Двурукие! Блейд пригляделся. Раньше ему казалось, что оба гребца, невысокие, коренастые и мускулистые парни, одеты, несмотря на жару, в меховые комбинезоны, стянутые широкими ремнями и подшитые в паху кожей. Теперь он разобрал, что мех являлся их собственным, у одного – пегим, у другого – темно-серым; и всей одежды на них было только эти самые пояса да пропущенная меж ног кожаная лента, прикрывавшая гениталии. Справа на поясных ремнях висели небольшие топорики, по виду – из стали, а с другой стороны – тяжелые ножи в ножнах. Волосы на голове были темными и курчавыми, приплюснутые носы светили розовым над непроходимыми дебрями бород и усов, брови шириной в два пальца почти полностью скрывали узкие лбы.
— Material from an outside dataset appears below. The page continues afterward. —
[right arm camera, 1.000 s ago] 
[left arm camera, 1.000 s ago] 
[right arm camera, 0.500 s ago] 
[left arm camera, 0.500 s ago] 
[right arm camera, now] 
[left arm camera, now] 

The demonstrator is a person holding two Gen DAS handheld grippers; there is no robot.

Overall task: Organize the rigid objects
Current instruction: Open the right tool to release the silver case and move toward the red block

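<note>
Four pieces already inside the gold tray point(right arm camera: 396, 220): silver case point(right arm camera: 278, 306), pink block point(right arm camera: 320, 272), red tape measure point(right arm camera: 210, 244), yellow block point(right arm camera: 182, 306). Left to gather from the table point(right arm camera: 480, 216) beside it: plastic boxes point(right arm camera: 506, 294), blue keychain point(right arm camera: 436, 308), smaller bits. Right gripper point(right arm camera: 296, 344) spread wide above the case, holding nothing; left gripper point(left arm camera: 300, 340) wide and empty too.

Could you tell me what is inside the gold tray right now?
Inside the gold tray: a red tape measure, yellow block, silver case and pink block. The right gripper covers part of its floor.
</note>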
Этих людей – Блейд не мог подобрать иного слова – можно было бы принять за необычайно волосатых опереточных корсиканских бандитов… Можно было бы – если б не одно обстоятельство.
Они имели четыре руки.
Первая пара произрастала где-то на уровне груди, и эти конечности выглядели потоньше и послабее, вторая, почти не уступающая бицепсам Блейда, торчала там, где положено, у плеч. Плечи же выглядели весьма внушительно. Широкие, могучие, мохнатые, они напоминали два табурета с темными волосяными подушками или гигантские эполеты какого-нибудь латиноамериканского генерала. Насколько Блейд мог разобрать, существа обладали пятью пальцами, и кисть их ничем не отличалась от человеческой. Главное же было в их лицах. Физиономии этих парней без сомнения принадлежали людям; несмотря на избыток шерсти, в них не было ничего обезьяньего, ничего звериного. Просто два исключительно волосатых морских волка. Два весьма хамоватых типа. С шестью конечностями на брата, считая ноги.
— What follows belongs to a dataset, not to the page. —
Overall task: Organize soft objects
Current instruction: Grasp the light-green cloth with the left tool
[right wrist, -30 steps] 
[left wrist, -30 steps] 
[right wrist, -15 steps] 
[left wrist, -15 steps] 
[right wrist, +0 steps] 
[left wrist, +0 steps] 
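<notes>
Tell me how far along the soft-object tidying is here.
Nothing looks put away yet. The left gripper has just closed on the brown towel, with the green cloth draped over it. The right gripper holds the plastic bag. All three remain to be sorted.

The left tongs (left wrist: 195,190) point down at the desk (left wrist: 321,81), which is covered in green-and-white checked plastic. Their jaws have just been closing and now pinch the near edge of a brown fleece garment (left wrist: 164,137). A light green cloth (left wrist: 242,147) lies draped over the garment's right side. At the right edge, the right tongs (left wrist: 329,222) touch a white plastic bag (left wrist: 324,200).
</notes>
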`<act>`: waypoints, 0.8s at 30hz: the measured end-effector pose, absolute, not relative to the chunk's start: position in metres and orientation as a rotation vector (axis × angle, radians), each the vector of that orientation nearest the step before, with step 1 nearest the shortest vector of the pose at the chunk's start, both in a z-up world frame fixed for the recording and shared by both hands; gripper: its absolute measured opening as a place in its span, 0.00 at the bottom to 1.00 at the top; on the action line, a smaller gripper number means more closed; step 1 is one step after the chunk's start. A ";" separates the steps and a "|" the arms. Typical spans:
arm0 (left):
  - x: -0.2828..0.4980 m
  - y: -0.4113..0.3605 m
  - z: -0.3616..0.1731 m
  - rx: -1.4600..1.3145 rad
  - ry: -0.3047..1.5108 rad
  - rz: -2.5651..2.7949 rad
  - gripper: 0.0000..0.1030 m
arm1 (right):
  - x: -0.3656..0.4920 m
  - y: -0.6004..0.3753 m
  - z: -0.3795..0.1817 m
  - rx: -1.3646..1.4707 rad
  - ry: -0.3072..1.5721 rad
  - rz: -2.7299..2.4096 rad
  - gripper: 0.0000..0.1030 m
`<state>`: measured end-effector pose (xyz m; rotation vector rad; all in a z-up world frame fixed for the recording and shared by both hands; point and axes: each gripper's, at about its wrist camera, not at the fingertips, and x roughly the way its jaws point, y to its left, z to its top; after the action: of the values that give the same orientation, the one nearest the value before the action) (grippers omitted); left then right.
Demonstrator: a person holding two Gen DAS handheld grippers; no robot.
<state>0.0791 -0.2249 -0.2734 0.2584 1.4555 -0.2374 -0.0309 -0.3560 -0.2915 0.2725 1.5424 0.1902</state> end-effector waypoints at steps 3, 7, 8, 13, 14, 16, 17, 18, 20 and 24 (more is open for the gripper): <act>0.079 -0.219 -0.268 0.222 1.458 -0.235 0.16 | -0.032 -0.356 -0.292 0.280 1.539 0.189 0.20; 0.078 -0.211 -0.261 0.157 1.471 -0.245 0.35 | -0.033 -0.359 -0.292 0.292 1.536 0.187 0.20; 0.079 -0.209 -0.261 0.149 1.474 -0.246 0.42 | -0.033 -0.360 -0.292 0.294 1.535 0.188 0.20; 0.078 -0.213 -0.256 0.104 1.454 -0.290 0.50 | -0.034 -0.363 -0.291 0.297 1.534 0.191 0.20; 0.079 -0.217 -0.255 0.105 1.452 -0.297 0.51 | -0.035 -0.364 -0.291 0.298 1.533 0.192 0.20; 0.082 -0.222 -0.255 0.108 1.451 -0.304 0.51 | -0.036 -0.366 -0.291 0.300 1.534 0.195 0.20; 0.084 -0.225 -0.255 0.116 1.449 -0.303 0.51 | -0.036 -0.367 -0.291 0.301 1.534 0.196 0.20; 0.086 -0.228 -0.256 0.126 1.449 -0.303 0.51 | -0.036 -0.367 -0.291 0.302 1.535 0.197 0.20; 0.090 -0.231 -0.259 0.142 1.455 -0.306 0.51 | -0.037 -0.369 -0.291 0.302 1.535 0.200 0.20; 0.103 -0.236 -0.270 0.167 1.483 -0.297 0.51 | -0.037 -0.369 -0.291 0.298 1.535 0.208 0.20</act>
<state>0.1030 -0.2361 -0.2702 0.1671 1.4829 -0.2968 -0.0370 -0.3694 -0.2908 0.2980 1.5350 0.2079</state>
Блейд сделал еще один шаг и с максимальным дружелюбием произнес:
– Здорово, моряки! Я не хрыло, не нурешник и не нурло. Зовите меня Ричардом. – Он не рискнул представиться как Блейд, ибо уловил приблизительно такое же звукосочетание в речи четырехруких. И контекст, в котором было употреблено это слово, ему не понравился.
– Ты – нурло, – нагло заявил Пегий, сверля Блейда темными маленькими глазками. – А звать тебя мы станем так, как скажет Рыжий.
«Предводитель шайки,» – отметил про себя Блейд, ощущая сосущую боль под сердцем. В другой ситуации он бы сейчас рявкнул: – «Меня зовут Ричард! И если ты, дикобраз, об этом забудешь, я в два счета выколочу мозги из твоей поганой башки!»